IMU-based gesture interfaces are being increasingly adopted as efficient, accessible, and intuitive alternatives to traditional input methods, such as touchscreens and voice. However, current gesture recognition algorithms are tailored to work for specific devices (e.g., smartwatches vs. earbuds) or user populations (e.g., blind vs. sighted users), limiting their generalizability. In this paper, we design UniMotion, a generalized IMU-based gesture recognition framework that works across devices and populations with minimal training samples. To overcome the challenges and high cost of collecting large-scale labeled training data, UniMotion leverages readily available unlabeled human activity data. The UniMotion pipeline comprises two stages: (1) pre-training a motion representation model using abundant unlabeled human activity data, and (2) fine-tuning it with a small amount of labeled gesture data. For pre-training, we introduce a token-based strategy and embeddings that learn to identify and focus attention on the key motion signatures in the temporal data For fine-tuning, we design a text-guided classifier that can reliably differentiate between temporally or semantically similar gestures. We evaluate UniMotion across both hand gestures (captured through a smartwatch) and earbud gestures (captured through earbuds), using data collected from blind and sighted users. Across these diverse devices and user populations, UniMotion achieves an accuracy of 85\%, across an average of 13 gesture classes using only 10\% of labeled data for training. UniMotion significantly outperforms state-of-the-art self-supervised learning approaches and specialized gesture recognition models.
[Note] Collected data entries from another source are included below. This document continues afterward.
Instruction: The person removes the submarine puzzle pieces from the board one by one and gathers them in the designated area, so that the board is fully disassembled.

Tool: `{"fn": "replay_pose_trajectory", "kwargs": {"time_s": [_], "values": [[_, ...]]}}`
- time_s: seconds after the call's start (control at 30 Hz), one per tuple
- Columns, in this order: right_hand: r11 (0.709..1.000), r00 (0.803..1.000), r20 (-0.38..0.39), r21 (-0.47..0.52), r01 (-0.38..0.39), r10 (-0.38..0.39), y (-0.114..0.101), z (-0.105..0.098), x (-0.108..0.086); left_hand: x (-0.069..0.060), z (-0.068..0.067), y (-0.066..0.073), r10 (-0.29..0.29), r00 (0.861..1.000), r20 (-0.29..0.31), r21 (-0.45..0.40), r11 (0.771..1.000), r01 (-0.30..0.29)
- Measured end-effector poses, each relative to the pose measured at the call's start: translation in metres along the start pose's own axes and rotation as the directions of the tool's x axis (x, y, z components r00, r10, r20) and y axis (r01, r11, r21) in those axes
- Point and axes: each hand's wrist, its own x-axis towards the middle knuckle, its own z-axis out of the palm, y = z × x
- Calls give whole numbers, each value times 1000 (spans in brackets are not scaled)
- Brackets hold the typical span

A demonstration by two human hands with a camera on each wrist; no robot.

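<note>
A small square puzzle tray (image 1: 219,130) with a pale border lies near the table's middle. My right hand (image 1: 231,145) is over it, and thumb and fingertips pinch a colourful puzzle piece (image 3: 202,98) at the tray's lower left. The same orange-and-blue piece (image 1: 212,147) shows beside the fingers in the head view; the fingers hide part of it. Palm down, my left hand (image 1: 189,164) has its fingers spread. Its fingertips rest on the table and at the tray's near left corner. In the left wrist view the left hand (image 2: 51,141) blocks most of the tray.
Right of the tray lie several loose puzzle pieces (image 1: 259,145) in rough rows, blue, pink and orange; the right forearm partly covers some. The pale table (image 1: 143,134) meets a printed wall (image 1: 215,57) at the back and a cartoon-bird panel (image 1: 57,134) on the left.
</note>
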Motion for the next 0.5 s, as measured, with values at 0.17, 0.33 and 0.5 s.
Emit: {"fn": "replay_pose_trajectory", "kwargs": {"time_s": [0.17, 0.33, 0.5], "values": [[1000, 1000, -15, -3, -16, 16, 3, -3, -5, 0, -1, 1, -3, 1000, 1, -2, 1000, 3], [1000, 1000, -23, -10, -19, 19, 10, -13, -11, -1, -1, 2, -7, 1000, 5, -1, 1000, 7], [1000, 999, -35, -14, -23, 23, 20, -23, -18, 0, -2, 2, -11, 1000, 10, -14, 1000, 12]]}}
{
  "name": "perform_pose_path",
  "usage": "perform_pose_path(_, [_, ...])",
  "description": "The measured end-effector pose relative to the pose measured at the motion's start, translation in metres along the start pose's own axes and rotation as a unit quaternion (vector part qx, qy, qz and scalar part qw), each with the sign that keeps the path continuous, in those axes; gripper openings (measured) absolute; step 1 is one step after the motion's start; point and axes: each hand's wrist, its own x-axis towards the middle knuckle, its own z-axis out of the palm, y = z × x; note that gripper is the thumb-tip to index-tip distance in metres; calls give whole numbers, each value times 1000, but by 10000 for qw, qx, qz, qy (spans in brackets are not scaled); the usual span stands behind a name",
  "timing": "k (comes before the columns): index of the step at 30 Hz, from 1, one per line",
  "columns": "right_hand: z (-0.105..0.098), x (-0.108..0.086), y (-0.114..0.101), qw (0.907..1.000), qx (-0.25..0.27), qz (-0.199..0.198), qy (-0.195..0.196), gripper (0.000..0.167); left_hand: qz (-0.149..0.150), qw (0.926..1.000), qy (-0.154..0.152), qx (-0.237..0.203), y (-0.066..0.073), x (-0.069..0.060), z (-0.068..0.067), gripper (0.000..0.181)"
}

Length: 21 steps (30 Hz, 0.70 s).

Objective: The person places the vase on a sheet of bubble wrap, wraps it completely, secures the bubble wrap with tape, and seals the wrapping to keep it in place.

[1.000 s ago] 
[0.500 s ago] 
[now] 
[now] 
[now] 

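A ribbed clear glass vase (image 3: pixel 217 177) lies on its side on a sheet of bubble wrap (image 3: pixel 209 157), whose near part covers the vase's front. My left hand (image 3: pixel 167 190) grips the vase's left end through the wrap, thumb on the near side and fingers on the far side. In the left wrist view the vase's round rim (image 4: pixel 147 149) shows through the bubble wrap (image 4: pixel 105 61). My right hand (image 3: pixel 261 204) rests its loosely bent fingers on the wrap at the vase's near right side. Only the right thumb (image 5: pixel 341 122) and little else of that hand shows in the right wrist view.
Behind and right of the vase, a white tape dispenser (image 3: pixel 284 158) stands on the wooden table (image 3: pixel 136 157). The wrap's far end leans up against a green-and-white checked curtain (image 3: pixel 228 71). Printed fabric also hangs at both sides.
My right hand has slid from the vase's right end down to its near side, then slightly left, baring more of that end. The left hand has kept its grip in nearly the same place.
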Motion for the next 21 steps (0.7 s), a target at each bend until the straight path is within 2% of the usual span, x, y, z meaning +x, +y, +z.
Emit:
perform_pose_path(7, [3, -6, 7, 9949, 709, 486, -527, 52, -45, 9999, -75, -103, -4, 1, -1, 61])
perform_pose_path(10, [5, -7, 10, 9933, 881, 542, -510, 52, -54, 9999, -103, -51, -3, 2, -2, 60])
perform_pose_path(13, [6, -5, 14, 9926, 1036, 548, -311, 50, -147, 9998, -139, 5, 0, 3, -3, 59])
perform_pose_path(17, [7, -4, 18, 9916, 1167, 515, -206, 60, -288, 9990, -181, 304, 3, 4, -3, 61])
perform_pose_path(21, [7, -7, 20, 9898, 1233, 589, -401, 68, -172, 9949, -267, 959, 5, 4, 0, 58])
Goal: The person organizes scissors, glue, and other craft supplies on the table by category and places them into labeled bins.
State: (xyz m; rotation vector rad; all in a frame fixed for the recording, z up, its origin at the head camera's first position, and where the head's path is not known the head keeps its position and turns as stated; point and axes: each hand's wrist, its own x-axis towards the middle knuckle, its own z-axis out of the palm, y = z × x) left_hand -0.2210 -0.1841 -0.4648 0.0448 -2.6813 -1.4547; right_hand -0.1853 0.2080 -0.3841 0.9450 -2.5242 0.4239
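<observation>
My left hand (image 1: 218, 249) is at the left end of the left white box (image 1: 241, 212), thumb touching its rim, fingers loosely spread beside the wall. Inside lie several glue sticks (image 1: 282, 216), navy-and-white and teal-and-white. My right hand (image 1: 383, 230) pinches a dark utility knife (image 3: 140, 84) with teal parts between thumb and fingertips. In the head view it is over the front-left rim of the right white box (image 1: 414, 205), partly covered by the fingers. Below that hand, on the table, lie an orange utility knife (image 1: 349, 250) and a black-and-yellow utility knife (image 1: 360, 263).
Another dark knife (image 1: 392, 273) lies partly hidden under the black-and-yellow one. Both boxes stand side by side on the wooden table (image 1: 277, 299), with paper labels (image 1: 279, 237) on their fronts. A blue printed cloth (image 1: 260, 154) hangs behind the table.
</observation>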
翻译：基于惯性测量单元（IMU）的手势交互界面正日益成为触摸屏和语音等传统输入方式的高效、易用且直观的替代方案。然而，现有手势识别算法通常针对特定设备（如智能手表与无线耳机）或特定用户群体（如视障用户与视力正常用户）进行定制，其泛化能力受限。本文提出UniMotion——一种通用的基于IMU的手势识别框架，该框架能够在不同设备与用户群体间实现高效迁移，且仅需少量训练样本。为应对大规模标注数据收集的挑战与高昂成本，UniMotion充分利用易于获取的无标签人体活动数据。该框架采用两阶段流程：（1）利用海量无标签人体活动数据预训练运动表征模型；（2）使用少量标注手势数据进行微调。在预训练阶段，我们提出基于令牌的策略与嵌入表示，使模型能够识别并聚焦时序数据中的关键运动特征。在微调阶段，我们设计了文本引导分类器，可可靠区分时序或语义相似的手势。通过采集视障与视力正常用户的数据，我们在手势识别（通过智能手表采集）与耳机手势识别（通过无线耳机采集）两类场景中对UniMotion进行评估。在跨越不同设备与用户群体的测试中，UniMotion仅使用10%的标注数据进行训练，即在平均13个手势类别上达到85%的识别准确率。该框架显著优于当前最先进的自监督学习方法与专用手势识别模型。